Designed by researchers at ORNL and ETH Zurich in Switzerland, DCA++ maximizes Titan’s hybrid architecture by making use of the GPUs on each of Titan’s 18,688 nodes. In past demonstrations on Titan, DCA++ has topped 15 petaflops. Furthermore, the DCA algorithm minimizes a common problem associated with calculating many-particle systems using the Monte Carlo method, the fermionic sign problem.
In physics, the quantum nature of electrons and other fermions is described by a wave function, which can switch from positive to negative — or vice versa — when two particles are interchanged. When the positive and negative values nearly cancel each other out, accurately calculating the many-particle states of electrons becomes tricky.
“The sign problem is affected by cluster size, temperature, and the strength of the interactions between the electrons,” Maier said. “The problem increases exponentially, and there’s no computer big enough to solve it. What you can do to get around this is measure physical observables using many, many processors. That’s what Titan is good for.”
DCA++ works by measuring notable physical characteristics of the model as it walks randomly through the space of electronic configurations. Running on Titan, the code allows for larger clusters of atoms at lower temperatures, providing a more complete snapshot of the pseudogap phase than previously achieved.
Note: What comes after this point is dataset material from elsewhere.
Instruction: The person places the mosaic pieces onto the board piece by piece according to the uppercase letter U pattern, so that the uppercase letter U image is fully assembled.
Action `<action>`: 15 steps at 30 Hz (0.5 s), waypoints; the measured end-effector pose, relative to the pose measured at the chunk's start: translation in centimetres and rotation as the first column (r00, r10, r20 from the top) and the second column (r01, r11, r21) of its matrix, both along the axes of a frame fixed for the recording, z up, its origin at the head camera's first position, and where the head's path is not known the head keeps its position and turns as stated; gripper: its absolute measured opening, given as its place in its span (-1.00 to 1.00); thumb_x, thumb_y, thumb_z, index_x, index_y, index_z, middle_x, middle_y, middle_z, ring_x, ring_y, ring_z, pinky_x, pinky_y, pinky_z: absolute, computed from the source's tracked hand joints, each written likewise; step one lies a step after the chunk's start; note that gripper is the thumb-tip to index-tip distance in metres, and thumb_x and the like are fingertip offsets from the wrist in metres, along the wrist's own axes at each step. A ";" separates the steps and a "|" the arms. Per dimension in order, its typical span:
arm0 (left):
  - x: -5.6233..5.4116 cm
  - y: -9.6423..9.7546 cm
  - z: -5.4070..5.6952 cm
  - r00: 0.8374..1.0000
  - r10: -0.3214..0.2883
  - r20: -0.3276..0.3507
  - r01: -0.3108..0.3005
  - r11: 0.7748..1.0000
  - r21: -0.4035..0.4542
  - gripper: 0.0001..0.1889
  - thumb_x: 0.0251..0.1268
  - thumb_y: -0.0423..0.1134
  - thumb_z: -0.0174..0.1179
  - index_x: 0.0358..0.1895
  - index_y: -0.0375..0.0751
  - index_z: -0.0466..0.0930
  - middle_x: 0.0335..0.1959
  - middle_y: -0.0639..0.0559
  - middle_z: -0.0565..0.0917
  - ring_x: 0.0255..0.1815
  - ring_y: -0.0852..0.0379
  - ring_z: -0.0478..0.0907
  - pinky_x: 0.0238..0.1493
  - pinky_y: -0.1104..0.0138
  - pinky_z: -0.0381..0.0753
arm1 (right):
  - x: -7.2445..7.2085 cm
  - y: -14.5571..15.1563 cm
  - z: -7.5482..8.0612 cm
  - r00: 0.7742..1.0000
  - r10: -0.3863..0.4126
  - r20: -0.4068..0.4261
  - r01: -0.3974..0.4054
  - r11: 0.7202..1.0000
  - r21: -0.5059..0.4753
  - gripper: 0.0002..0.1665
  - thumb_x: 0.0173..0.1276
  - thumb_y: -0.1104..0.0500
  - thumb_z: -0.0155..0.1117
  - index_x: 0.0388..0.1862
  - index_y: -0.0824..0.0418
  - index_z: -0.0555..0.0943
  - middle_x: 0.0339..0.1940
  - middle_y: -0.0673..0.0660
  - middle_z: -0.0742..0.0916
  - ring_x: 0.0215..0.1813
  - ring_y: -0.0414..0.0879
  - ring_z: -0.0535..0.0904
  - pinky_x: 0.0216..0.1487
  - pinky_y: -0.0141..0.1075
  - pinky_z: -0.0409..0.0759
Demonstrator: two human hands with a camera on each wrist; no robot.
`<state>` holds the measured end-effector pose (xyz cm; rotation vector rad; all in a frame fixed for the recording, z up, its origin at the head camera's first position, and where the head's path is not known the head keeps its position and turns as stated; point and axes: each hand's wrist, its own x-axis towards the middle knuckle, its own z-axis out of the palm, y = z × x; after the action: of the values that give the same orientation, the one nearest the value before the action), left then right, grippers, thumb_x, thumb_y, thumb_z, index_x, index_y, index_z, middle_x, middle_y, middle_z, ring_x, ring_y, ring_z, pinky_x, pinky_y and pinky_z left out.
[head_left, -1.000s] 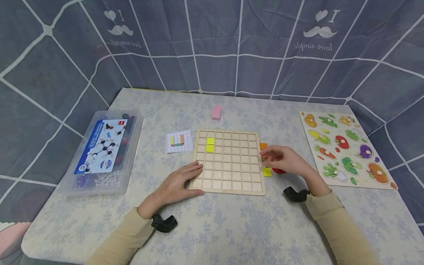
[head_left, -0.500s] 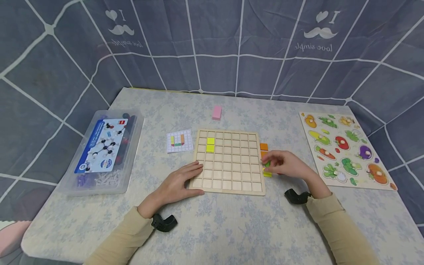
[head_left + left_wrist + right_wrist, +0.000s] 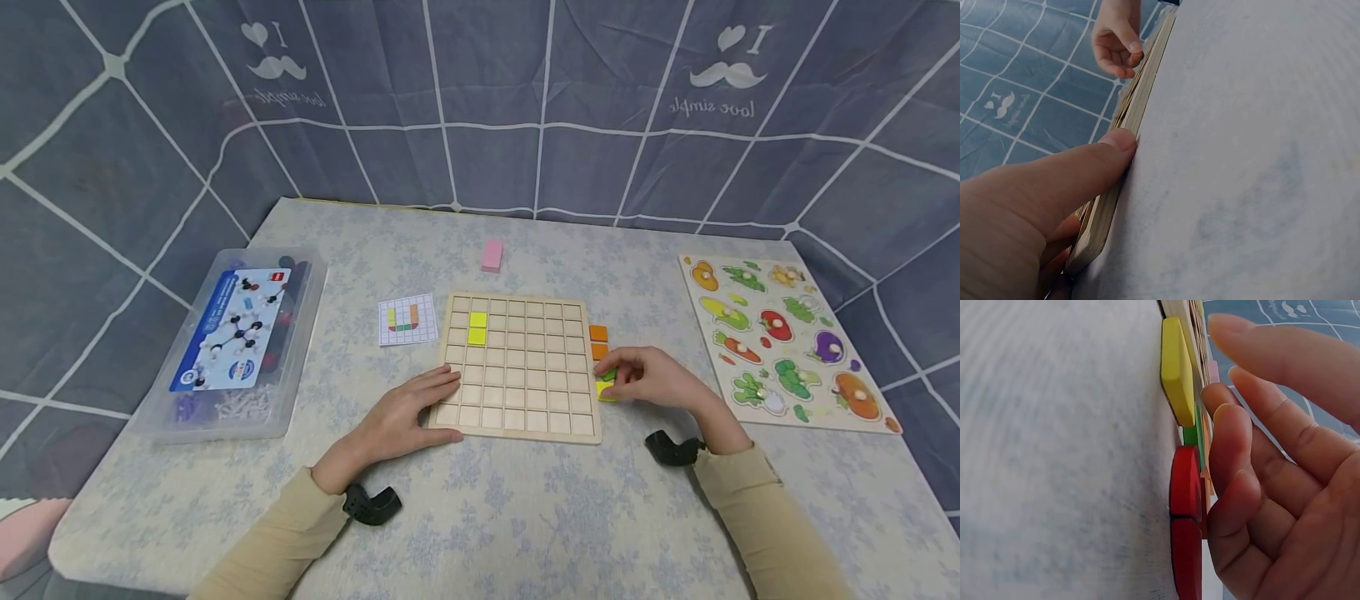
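In the head view, my left hand (image 3: 408, 417) rests at the near left corner of a wooden grid board (image 3: 551, 367). Its fingers lie on the left rim, and its thumb (image 3: 1079, 172) touches the near edge in the left wrist view. Two yellow square tiles (image 3: 477, 328) sit in the board's upper left cells. Right of the board, my right hand (image 3: 648, 379) hovers over loose tiles, thumb and forefinger apart. Near its fingers are a green tile (image 3: 1191, 440), a yellow tile (image 3: 1175, 372) and two rounded red pieces (image 3: 1186, 487). Orange tiles (image 3: 598, 342) lie just beyond.
A small pattern card (image 3: 407, 320) lies left of the board, and a pink block (image 3: 492, 256) sits behind it. A clear plastic box (image 3: 296, 367) with a molecule label stands at the left. A vegetable puzzle board (image 3: 772, 333) lies at the right.
My right hand has shifted slightly toward the near side and right, uncovering the orange tiles and covering the red pieces in the head view. The left hand has stayed in place.
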<state>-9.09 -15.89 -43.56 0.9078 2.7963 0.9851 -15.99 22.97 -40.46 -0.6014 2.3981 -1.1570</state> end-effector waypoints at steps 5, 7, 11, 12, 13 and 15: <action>0.0 0.0 -0.1 1.000 0.000 -0.007 0.000 1.000 -0.001 -0.20 0.05 0.11 0.34 0.32 -0.28 0.36 0.35 -0.09 0.34 0.41 0.03 0.17 0.36 0.14 0.21 | 0.1 0.0 0.0 1.000 -0.009 -0.009 0.009 1.000 0.012 -0.60 0.08 0.17 0.48 -0.10 0.28 0.64 -0.49 0.07 0.63 -0.49 -0.13 0.48 -0.44 -0.37 0.49; 0.0 0.0 -0.1 1.000 -0.001 -0.010 0.001 1.000 0.000 -0.20 0.05 0.11 0.34 0.32 -0.28 0.36 0.35 -0.08 0.34 0.41 0.03 0.17 0.36 0.14 0.21 | 0.2 0.0 0.0 1.000 -0.012 -0.013 0.013 1.000 0.017 -0.60 0.08 0.17 0.48 -0.10 0.27 0.64 -0.49 0.06 0.63 -0.48 -0.13 0.48 -0.44 -0.37 0.49; 0.0 0.0 -0.1 1.000 -0.003 -0.008 0.003 1.000 0.000 -0.20 0.05 0.11 0.34 0.31 -0.29 0.36 0.36 -0.08 0.33 0.41 0.04 0.16 0.36 0.14 0.20 | 0.2 0.0 0.0 1.000 -0.008 -0.029 0.009 0.999 0.030 -0.63 0.09 0.18 0.47 -0.11 0.27 0.65 -0.48 0.05 0.63 -0.47 -0.13 0.48 -0.44 -0.37 0.49; 0.0 0.0 -0.1 1.000 -0.003 -0.006 0.003 1.000 0.000 -0.19 0.05 0.11 0.34 0.31 -0.29 0.36 0.36 -0.08 0.33 0.41 0.04 0.16 0.36 0.14 0.20 | 0.2 0.0 0.0 0.999 -0.005 -0.033 0.007 0.999 0.034 -0.63 0.10 0.18 0.47 -0.11 0.26 0.65 -0.48 0.05 0.63 -0.47 -0.14 0.48 -0.44 -0.37 0.48; 0.0 0.0 -0.1 1.000 -0.003 -0.005 0.003 1.000 -0.001 -0.19 0.05 0.11 0.34 0.32 -0.29 0.36 0.36 -0.08 0.33 0.41 0.04 0.16 0.36 0.14 0.20 | 0.2 0.0 0.0 0.999 -0.003 -0.037 0.004 0.999 0.037 -0.64 0.10 0.19 0.46 -0.11 0.26 0.65 -0.48 0.05 0.63 -0.47 -0.14 0.48 -0.44 -0.37 0.48; 0.0 0.0 -0.1 1.000 -0.004 -0.003 0.004 1.000 0.000 -0.19 0.05 0.11 0.34 0.32 -0.29 0.36 0.36 -0.08 0.33 0.41 0.04 0.16 0.36 0.14 0.20 | 0.2 0.1 0.0 0.999 0.003 -0.045 -0.002 0.999 0.042 -0.65 0.11 0.19 0.46 -0.11 0.26 0.65 -0.48 0.04 0.63 -0.48 -0.14 0.47 -0.44 -0.37 0.48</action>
<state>-9.12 -15.88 -43.64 0.9148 2.7958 0.9837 -15.80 23.03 -40.48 -0.6227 2.4523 -1.0999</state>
Transitioning to Temperature
Moving forward, Maier’s team is focused on simulating more complex and realistic cuprate systems to study the transition temperature at which they become superconducting, a point that can vary greatly within the copper-oxide family of materials.
To take the next step, the team will need to use models with more degrees of freedom, or energy states, information that must be derived from first-principles calculations that take into account all the electrons and atoms in a system.
“Once we get that, we can ask why the transition temperature is higher in one material and lower in another,” Maier said. “If you can answer that, you could do the same for any high-temperature superconductor or any material you want to simulate.”